Maar het sonnet heeft daarnaast in de 21e eeuw nog een derde, door Kal in 1979 niet voorziene, betekenis gekregen: het is een lofzang geworden op de DBNL. Bijna alle zo duistere namen blijken een pagina in die onvolprezen bibliotheek van de Nederlandse letteren te hebben gekregen. (De DBNL helpt ons zelfs een typefout op te sporen: Ludwig Allene heet in werkelijkheid Ludwig Alene; omgekeerd spelt de DBNL waarschijnlijk ten onrechte John Bultynck.) De enige niet opgenomen schrijver, Marc A. Verreckt, wordt wel ergens en ergens in dit 21e-eeuwse monument van onze cultuur genoemd.

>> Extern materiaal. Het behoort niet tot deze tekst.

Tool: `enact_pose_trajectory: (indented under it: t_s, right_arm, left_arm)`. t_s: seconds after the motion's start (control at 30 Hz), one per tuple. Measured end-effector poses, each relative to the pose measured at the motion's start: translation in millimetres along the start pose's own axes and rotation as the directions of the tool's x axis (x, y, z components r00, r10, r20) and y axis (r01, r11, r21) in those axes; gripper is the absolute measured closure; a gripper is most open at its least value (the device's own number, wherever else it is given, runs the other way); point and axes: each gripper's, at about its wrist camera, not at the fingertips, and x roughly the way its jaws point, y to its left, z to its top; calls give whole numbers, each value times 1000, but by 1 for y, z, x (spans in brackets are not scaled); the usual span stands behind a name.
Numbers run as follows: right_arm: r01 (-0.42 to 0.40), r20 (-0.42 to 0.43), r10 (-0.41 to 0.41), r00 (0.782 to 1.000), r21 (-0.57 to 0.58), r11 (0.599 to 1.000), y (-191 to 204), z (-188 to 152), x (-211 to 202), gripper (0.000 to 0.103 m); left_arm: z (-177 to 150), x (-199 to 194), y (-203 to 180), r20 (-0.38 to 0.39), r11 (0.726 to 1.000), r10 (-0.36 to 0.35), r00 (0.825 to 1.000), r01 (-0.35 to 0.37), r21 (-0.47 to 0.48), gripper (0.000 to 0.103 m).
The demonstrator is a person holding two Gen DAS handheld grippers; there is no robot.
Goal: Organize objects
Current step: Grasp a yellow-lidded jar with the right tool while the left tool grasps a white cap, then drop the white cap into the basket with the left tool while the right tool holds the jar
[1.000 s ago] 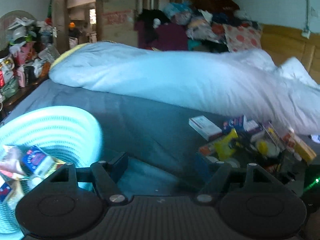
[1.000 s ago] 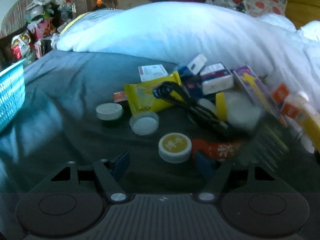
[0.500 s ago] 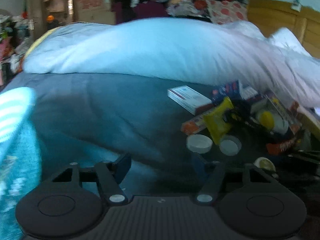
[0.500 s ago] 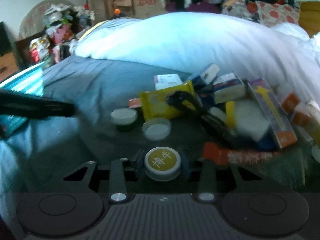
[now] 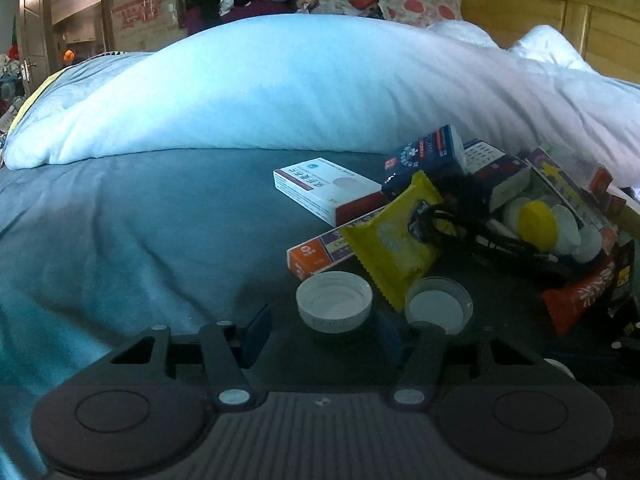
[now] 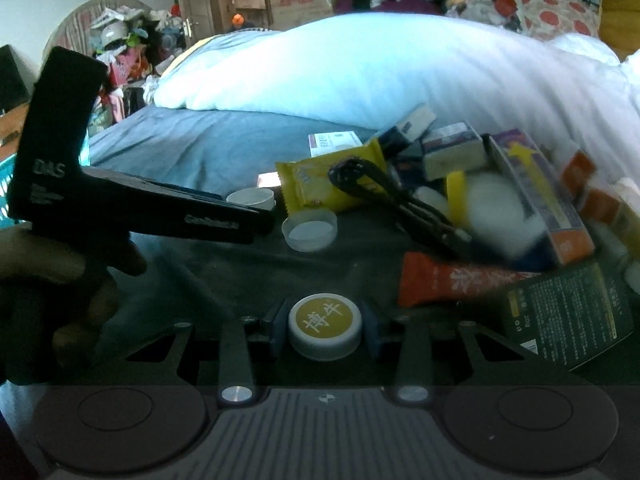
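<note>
A pile of small items lies on the blue bedsheet. My right gripper [image 6: 325, 330] is shut on a white jar lid with a yellow top [image 6: 325, 331]. My left gripper [image 5: 320, 330] is open, its fingers on either side of an upturned white cap [image 5: 334, 301]; it shows from the side in the right wrist view [image 6: 240, 216]. A second white cap [image 5: 439, 305] sits just to its right. Behind them lie a yellow snack packet [image 5: 396, 236], a white medicine box [image 5: 326, 189], a black cord [image 6: 384, 192] and an orange sachet [image 6: 444, 282].
A big white duvet [image 5: 320, 88] runs across the bed behind the pile. A teal basket edge [image 6: 8, 184] shows at far left. More boxes [image 6: 536, 196] and a dark packet [image 6: 568, 316] lie at the right. Clutter and a wooden headboard [image 5: 560, 20] stand beyond.
My right gripper closed on the yellow-topped lid. My left gripper swung from the teal basket over to the pile and now straddles the upturned white cap.
</note>
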Motion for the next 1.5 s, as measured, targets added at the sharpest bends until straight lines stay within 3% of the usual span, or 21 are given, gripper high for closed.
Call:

Ik vermoed dat Kal heeft gedacht dat de namen die hij noemde in meerderheid wel snel vergeten zouden zijn, dat hij niet zou hebben voorzien dat een lezer in 2018 ze nog allemaal vrij gemakkelijk kon achterhalen. Maar dankzij de DBNL worden ze voorlopig niet meer vergeten.
Frank Willaert zegt
Op de lagere school leerden wij in Vlaanderen altijd dat de Belgen de dappersten van de galliërs waren, niet de sterksten. Dat uit de mogelijke vertalingen van “fortissimi” juist de meest vleiende werd gekozen, was vermoedelijk niet toevallig en vervulde ons in ieder geval met grote fierheid.Tot we enkele jaren later leerden dat die Belgen niet onze voorvaderen waren en dat hun/onze sterkte-dapperheid vooral hiermee te maken had dat ze/we het verst van de beschaving verwijderd waren…
Marc van Oostendorp zegt
Reactie van Jan Kal op Facebook:
“Marc, verrekt, je hebt gelijk. Ludwig Allene is inderdaad een typfout, waar jij liever typefout spelt, voor Ludwig Alene, die in werkelijkheid Walter Strobbe heette (Sint-Kruis, 6 maart 1935 – Gent, 8 augustus 2007). In Waarom ik geen Neerlandistiek studeer (Amsterdam, C.J. Aarts, 1980), p. 29 had ik zijn naam nog goed gespeld, en in de tweede, uitgebreide druk (Amsterdam, C.J. Aarts, 1984), p. 48 eveneens. Die tweede l is pas erin geslopen bij het overtypen voor Het Schrijvershuis (Amsterdam / Antwerpen (ai), De Arbeiderspers, 1995), p. 50, en van daaruit met fout ingetypt voor 1000 sonnetten (Amsterdam, Nijgh & Van Ditmar, 1997), p. 1115, en dus ook p. 1215 (1000 namen uit 1000 sonnetten). Tegenwoordig kun je lekker kopiëren en plakken en elektronisch aanleveren. Weliswaar heeft Ludwig Alene een pagina in de Bibliotheek voor de Nederlandse letteren, maar dat wil nog niet zeggen dat je die vijf primaire teksten in de DBNL ook kunt lezen. Ik heb ze aangeklikt om een toepasselijk citaat te zoeken, maar alle leveren de tekst op: ‘Dit werk kan om auteursrechtelijke redenen niet getoond worden. Bent u de rechthebbende? Dan kunt u toestemming geven voor publicatie via dbnl.auteursrecht@kb.nl.’ Zelfs zijn rechthebbende is hem als dichter vergeten.”
Erik Dams zegt
John Bultinck had indertijd de grootste naamsbekendheid, want hij was de eerste tv-kok op de toenmalige BRT: https://www.nullammicrowaveum.com/john-bultinck/
Jan Uyttendaele zegt
Sic transit gloria mundi.
DirkJan zegt
Het moet dus in 1997 zijn geweest dat ik ’s avonds laat Jan Kal tegenkwam in dag- en nachtcafé P96 aan de Prinsengracht en naast hem aanschoof aan de bar. Hij had die dag het eerste exemplaar van zijn vuistdikke verzamelbundel 1000 Sonnetten van zijn uitgever Nijgh en van Ditmar ontvangen, omdat hij als de productiefste sonnettenschrijver van de Lage Landen 50 jaar was geworden. Hij was – terecht – zo trots als een aap met zeven lullen. We dronken er een paar borreltjes op en het werd laat. Ik zei, Mooier dan de uitgave van het verzameld werk van Gerrit Achterberg. Ja, beaamde hij, Mooier dan Achterberg.